### ASSIGNED TASK
Retype word for word the lines of the data below, from the first to the one bearing "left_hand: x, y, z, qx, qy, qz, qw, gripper", with that one included.

### TASK DATA
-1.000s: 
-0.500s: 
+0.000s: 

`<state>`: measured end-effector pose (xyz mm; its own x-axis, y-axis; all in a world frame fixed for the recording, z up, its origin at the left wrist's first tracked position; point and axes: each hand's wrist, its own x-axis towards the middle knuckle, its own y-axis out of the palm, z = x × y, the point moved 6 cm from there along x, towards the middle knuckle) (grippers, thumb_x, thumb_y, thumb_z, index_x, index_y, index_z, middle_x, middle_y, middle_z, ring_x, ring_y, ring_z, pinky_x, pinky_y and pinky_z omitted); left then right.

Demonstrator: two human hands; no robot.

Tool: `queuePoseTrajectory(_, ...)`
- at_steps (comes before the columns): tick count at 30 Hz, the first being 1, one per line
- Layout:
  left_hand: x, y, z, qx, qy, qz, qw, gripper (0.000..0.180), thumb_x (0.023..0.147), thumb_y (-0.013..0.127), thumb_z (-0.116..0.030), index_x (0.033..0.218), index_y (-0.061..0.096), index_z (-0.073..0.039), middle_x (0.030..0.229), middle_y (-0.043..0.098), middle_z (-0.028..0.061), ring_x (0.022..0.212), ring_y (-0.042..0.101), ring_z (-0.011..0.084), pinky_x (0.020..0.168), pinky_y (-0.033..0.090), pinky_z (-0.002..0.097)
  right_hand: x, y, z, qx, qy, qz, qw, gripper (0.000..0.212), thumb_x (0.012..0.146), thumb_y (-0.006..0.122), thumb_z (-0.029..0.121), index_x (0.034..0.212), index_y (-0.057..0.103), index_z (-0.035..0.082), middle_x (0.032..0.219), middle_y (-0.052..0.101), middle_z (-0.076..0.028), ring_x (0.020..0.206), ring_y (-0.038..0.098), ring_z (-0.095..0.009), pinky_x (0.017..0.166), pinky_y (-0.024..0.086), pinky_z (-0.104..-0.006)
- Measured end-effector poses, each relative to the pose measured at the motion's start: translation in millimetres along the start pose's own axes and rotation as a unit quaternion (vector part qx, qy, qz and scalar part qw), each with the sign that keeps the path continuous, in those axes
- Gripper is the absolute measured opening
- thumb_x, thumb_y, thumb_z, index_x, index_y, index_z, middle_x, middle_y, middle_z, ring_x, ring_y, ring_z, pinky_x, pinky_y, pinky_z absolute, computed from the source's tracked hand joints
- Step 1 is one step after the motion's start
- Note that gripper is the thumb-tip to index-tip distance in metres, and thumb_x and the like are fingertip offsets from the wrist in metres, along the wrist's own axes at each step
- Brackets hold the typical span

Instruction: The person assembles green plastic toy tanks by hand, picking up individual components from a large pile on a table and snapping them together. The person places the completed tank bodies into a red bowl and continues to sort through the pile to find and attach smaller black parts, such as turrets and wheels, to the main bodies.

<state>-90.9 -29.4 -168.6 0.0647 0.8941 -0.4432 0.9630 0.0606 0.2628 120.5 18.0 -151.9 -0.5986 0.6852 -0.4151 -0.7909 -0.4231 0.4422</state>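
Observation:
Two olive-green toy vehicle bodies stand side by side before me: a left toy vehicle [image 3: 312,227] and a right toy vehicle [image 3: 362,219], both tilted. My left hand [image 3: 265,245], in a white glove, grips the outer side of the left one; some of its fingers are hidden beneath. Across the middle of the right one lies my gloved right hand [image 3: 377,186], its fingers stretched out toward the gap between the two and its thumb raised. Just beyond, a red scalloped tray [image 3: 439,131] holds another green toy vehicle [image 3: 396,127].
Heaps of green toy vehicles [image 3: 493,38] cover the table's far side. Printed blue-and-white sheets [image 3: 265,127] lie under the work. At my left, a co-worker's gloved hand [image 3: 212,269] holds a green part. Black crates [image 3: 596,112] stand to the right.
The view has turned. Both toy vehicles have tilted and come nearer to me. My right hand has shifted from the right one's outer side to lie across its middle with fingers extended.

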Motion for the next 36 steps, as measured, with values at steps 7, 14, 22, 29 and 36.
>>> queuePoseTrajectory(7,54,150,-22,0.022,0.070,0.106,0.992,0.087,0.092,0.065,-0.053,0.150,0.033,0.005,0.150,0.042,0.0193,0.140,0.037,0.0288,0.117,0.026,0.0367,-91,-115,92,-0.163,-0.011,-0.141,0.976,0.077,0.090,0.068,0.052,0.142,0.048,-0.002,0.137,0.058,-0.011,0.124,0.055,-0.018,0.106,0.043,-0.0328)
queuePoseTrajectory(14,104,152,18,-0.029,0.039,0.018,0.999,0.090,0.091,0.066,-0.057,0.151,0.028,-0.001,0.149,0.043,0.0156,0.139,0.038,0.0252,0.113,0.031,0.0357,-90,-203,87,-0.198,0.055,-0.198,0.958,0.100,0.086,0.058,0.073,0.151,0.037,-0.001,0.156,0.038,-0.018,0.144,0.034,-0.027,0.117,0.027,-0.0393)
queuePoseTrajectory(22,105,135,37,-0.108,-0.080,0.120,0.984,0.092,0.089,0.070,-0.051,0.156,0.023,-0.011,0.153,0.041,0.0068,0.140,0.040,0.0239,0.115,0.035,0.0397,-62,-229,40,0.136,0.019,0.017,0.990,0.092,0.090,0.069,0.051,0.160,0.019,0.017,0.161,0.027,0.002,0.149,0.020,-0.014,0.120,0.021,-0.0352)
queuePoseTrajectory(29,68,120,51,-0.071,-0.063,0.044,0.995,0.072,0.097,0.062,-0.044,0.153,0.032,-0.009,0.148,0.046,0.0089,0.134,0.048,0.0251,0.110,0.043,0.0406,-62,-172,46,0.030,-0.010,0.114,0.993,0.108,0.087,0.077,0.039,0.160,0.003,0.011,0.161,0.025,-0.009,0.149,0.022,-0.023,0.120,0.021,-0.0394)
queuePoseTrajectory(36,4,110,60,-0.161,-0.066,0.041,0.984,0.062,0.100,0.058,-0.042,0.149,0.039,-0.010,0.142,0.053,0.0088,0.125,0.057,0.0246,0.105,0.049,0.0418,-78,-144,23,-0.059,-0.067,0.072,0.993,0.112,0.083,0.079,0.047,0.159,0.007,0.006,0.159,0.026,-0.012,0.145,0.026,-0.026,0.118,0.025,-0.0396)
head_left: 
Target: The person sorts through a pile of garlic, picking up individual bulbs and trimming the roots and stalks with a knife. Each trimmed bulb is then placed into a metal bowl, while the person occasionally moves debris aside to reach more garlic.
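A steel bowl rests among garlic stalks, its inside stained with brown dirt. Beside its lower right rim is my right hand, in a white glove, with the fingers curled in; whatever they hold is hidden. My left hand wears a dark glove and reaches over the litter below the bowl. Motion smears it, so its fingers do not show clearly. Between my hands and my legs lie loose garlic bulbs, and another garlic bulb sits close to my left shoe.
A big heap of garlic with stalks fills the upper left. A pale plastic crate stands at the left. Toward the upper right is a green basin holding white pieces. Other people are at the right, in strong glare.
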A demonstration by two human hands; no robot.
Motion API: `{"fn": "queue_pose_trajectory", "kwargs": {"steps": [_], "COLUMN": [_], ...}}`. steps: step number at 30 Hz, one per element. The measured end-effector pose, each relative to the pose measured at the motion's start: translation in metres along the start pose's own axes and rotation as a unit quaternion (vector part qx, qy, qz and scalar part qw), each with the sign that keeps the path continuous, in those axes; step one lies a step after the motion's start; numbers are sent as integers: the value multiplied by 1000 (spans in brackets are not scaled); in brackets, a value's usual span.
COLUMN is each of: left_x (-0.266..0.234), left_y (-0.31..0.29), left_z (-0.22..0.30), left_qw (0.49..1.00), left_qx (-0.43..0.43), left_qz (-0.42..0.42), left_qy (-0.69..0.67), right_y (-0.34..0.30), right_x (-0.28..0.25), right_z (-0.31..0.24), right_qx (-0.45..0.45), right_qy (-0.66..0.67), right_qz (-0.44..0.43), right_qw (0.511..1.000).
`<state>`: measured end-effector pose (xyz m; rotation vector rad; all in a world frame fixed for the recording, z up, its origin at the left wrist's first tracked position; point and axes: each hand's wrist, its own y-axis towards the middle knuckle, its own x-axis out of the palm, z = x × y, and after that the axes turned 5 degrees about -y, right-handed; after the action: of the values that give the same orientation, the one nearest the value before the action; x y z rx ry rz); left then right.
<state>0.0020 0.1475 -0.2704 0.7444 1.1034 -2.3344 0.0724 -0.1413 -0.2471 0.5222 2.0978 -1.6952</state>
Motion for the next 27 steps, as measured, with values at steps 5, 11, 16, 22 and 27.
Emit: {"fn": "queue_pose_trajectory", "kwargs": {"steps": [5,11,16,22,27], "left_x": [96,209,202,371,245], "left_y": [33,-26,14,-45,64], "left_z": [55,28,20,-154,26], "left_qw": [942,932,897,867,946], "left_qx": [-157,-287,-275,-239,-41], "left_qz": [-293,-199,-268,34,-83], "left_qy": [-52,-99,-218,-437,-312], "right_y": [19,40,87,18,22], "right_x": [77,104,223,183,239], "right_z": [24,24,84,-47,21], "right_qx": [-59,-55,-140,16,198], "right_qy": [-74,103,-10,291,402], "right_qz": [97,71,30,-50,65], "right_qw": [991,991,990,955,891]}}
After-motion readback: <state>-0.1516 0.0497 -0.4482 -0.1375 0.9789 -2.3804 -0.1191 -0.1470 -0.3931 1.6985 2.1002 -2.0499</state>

### ANSWER BOX
-1.000s: 
-0.500s: 
+0.000s: 

`<state>`: measured end-effector pose (xyz mm; its own x-axis, y-axis; all in a world frame fixed for the recording, z up, its origin at the left wrist's first tracked position; point and axes: each hand's wrist, its own x-axis towards the middle knuckle, its own y-axis out of the palm, z = x × y, the point moved 6 cm from there along x, towards the middle knuckle) (grippers, thumb_x, thumb_y, thumb_z, index_x, index_y, index_z, middle_x, middle_y, middle_z, ring_x, ring_y, ring_z, pinky_x, pinky_y and pinky_z omitted); left then right.

Demonstrator: two human hands; no robot.

Tool: `queuePoseTrajectory(_, ...)`
- at_steps (comes before the columns): tick count at 30 Hz, the first being 1, one per line
- Layout:
  left_hand: x, y, z, qx, qy, qz, qw, gripper (0.000..0.180), thumb_x (0.023..0.147), thumb_y (-0.013..0.127), thumb_z (-0.116..0.030), index_x (0.033..0.218), index_y (-0.061..0.096), index_z (-0.073..0.039), middle_x (0.030..0.229), middle_y (-0.043..0.098), middle_z (-0.028..0.061), ring_x (0.022..0.212), ring_y (-0.042..0.101), ring_z (-0.011..0.084), pinky_x (0.020..0.168), pinky_y (-0.033..0.090), pinky_z (-0.002..0.097)

No further output is required for this answer.